A personal website allows you to easily keep in touch with far-flung friends and relatives. You can post pictures and tie it to family blogs.
You only require three things for a web site: a domain name, web hosting, and web pages with text and images.
Domain names are the Internet name of a web site, such as www.WhatsUpYukon.com. These are obtained through a domain registrar. In Canada, you can obtain a domain name ending in “.ca” for $10 to $15 per year.
There are several hundred registrars in Canada and a listing of these can be found at the Canadian Internet Registry Authority (www.cira.ca).
Web hosting is also easy to find. Many companies offer the service of hosting websites. Many of these are also domain registrars, allowing you to bundle the domain name and hosting together. An Internet search for domain hosting yields millions of results.
Some examples of North American hosting companies include HostPapa (Canadian), Black Dog and NetNation. However, there is no need for your site to be hosted in Canada – or even North America. Hosting costs between $40 and $100 per year.

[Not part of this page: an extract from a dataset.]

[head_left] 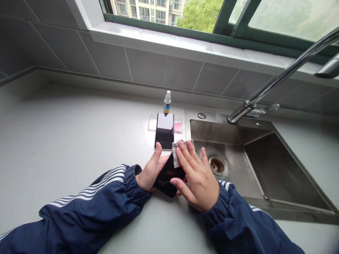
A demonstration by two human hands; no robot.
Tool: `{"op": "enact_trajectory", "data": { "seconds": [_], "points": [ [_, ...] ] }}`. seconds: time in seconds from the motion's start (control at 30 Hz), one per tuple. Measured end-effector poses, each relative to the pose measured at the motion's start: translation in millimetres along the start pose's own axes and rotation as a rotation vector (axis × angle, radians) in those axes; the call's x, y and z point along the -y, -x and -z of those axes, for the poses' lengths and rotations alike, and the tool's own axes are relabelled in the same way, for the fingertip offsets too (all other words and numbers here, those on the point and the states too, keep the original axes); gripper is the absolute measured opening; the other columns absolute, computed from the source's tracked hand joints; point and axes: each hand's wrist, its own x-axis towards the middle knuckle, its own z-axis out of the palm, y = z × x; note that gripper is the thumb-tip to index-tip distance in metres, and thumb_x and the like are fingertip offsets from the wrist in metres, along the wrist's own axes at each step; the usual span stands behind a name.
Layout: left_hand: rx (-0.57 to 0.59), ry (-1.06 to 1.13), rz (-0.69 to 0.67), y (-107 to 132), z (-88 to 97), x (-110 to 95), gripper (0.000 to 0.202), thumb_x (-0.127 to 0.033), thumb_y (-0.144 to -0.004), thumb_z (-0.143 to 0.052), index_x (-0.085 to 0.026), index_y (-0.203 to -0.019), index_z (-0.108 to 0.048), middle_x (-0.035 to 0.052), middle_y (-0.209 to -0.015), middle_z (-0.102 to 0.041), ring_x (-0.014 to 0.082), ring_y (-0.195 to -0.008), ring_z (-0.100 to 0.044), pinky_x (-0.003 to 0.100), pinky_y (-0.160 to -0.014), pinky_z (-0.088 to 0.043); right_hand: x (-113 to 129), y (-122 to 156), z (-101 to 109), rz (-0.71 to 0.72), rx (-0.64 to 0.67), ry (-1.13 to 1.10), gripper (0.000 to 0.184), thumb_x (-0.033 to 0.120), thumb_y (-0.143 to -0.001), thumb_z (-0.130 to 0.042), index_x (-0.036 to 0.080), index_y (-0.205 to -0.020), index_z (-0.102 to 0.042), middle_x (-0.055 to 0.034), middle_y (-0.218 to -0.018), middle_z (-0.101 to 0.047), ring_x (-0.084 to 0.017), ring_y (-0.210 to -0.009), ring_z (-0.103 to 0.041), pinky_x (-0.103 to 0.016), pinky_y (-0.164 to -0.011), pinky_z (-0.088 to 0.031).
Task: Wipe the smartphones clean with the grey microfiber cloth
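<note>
– Now, gripping the dark phone (168, 178) in the left hand (149, 173), over the worktop (79, 141)!
– Yes, and pressing a grey cloth (176, 161) to its far end with the right hand (199, 179) spread flat!

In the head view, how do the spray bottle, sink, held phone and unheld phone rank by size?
1. Sink
2. Held phone and unheld phone: unsure; the held one is nearer, partly covered
3. Spray bottle

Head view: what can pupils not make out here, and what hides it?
All in the head view:
Held phone, far end: under cloth and right hand.
Left hand, palm: behind that phone.
Clear case, middle: behind second phone.
Bottle, label text: too small.
Tap, bend: beyond the right edge.
</note>
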Motion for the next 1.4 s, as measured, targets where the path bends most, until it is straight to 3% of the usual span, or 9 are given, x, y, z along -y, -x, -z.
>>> {"op": "enact_trajectory", "data": {
  "seconds": [0.1,0.2,0.43,0.67,0.83,1.0,1.17,1.3,1.4],
  "points": [
    [-0.023,-0.035,-0.032,0,0.3,0,0.091,-0.075,-0.093,-0.013,-0.007,-0.137,-0.056,0.0169,-0.091,-0.073,0.0243,-0.070,-0.071,0.031,-0.062,-0.053,0,0,-2,0.053,0.017,-0.006,0.073,0.052,-0.101,-0.043,0.014,-0.159,-0.022,-0.0114,-0.163,-0.028,-0.031,-0.154,-0.018,-0.059,-0.124,-0.001],
    [0.044,-0.078,0.022,0,-0.5,-1,0.096,-0.077,-0.090,-0.008,-0.009,-0.138,-0.055,0.0182,-0.095,-0.072,0.0256,-0.067,-0.070,0.033,-0.057,-0.052,-2,0,-3,-0.042,-0.017,0.006,0.074,0.050,-0.101,-0.042,0.013,-0.160,-0.017,-0.0127,-0.165,-0.023,-0.031,-0.155,-0.015,-0.060,-0.124,-0.004],
    [-0.002,-0.013,0.010,1,-4.3,-2,0.090,-0.072,-0.094,-0.009,-0.008,-0.136,-0.057,0.0194,-0.097,-0.074,0.0286,-0.082,-0.073,0.035,-0.066,-0.056,2,-1,-3,-0.015,-0.021,-0.021,0.075,0.054,-0.100,-0.044,0.009,-0.156,-0.028,-0.0133,-0.164,-0.026,-0.032,-0.155,-0.016,-0.058,-0.125,0.000],
    [-0.043,0.208,0.047,0,-1.7,-11,0.092,-0.077,-0.092,-0.023,-0.001,-0.130,-0.060,0.0232,-0.100,-0.074,0.0316,-0.095,-0.073,0.039,-0.085,-0.055,17,2,-4,0.231,-0.063,-0.228,0.061,0.054,-0.098,-0.049,0.013,-0.143,-0.051,-0.0106,-0.148,-0.053,-0.030,-0.147,-0.038,-0.058,-0.125,0.009],
    [-0.025,0.244,0.039,0,0.2,-13,0.092,-0.076,-0.092,-0.020,-0.003,-0.137,-0.054,0.0229,-0.102,-0.073,0.0319,-0.090,-0.073,0.042,-0.082,-0.056,-4,1,5,0.337,-0.099,-0.338,0.049,0.048,-0.099,-0.052,0.016,-0.135,-0.058,-0.0096,-0.134,-0.067,-0.028,-0.137,-0.053,-0.060,-0.125,0.002],
    [0.038,0.224,0.093,1,5.1,-12,0.089,-0.077,-0.091,-0.020,-0.010,-0.144,-0.046,0.0202,-0.100,-0.072,0.0353,-0.081,-0.072,0.049,-0.065,-0.058,-29,-2,13,0.092,-0.141,-0.186,0.041,0.031,-0.100,-0.052,0.017,-0.138,-0.057,-0.0119,-0.143,-0.059,-0.028,-0.142,-0.046,-0.058,-0.125,-0.012],
    [0.060,0.226,0.059,1,5.4,-12,0.088,-0.076,-0.092,-0.017,-0.011,-0.146,-0.044,0.0189,-0.099,-0.071,0.0312,-0.077,-0.072,0.043,-0.061,-0.058,-26,-3,12,0.230,-0.137,-0.295,0.042,0.040,-0.098,-0.055,0.019,-0.134,-0.060,-0.0089,-0.136,-0.065,-0.029,-0.138,-0.051,-0.060,-0.126,-0.008],
    [0.073,0.185,0.081,1,2.2,-13,0.090,-0.077,-0.091,-0.015,-0.012,-0.146,-0.044,0.0187,-0.102,-0.071,0.0317,-0.075,-0.071,0.045,-0.060,-0.058,-21,-3,11,0.075,-0.152,-0.214,0.043,0.037,-0.098,-0.053,0.017,-0.136,-0.059,-0.0114,-0.142,-0.060,-0.029,-0.142,-0.046,-0.059,-0.125,-0.012],
    [0.060,0.178,0.066,1,1.7,-12,0.091,-0.078,-0.091,-0.019,-0.010,-0.146,-0.045,0.0200,-0.101,-0.071,0.0277,-0.068,-0.070,0.041,-0.059,-0.057,-20,-3,11,0.243,-0.174,-0.316,0.045,0.046,-0.096,-0.054,0.019,-0.130,-0.064,-0.0095,-0.130,-0.069,-0.029,-0.134,-0.056,-0.059,-0.126,-0.011]
  ]
}}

When picking a company to host your website consider maximum traffic (in gigabytes), maximum size (in gigabytes) of your website in terms of how many pages and how many photos/videos you’ll want to load.
Another factor to consider will be the tools that different companies offer. There are many web page development tools to create a web page in a similar manner as a word processor. These tools convert what is called Hypertext Markup Language into web pages so you don’t have to know how to write code. Also, word processors will allow you to create a document and save it as a web page. They will also have tools to upload your web page files.
Hint: you will have to upload any pictures separately from the text file for your web page.
Look at other personal or family pages to determine what you want on yours. Don’t worry about not having too much content to include right away. You can add more material later. One thing you should include is an e-mail address.
And, no, family and personal websites are not just for nerds.
Doug Rutherford teaches computer networking and security for Yukon College and three post-secondary educational institutions in British Columbia.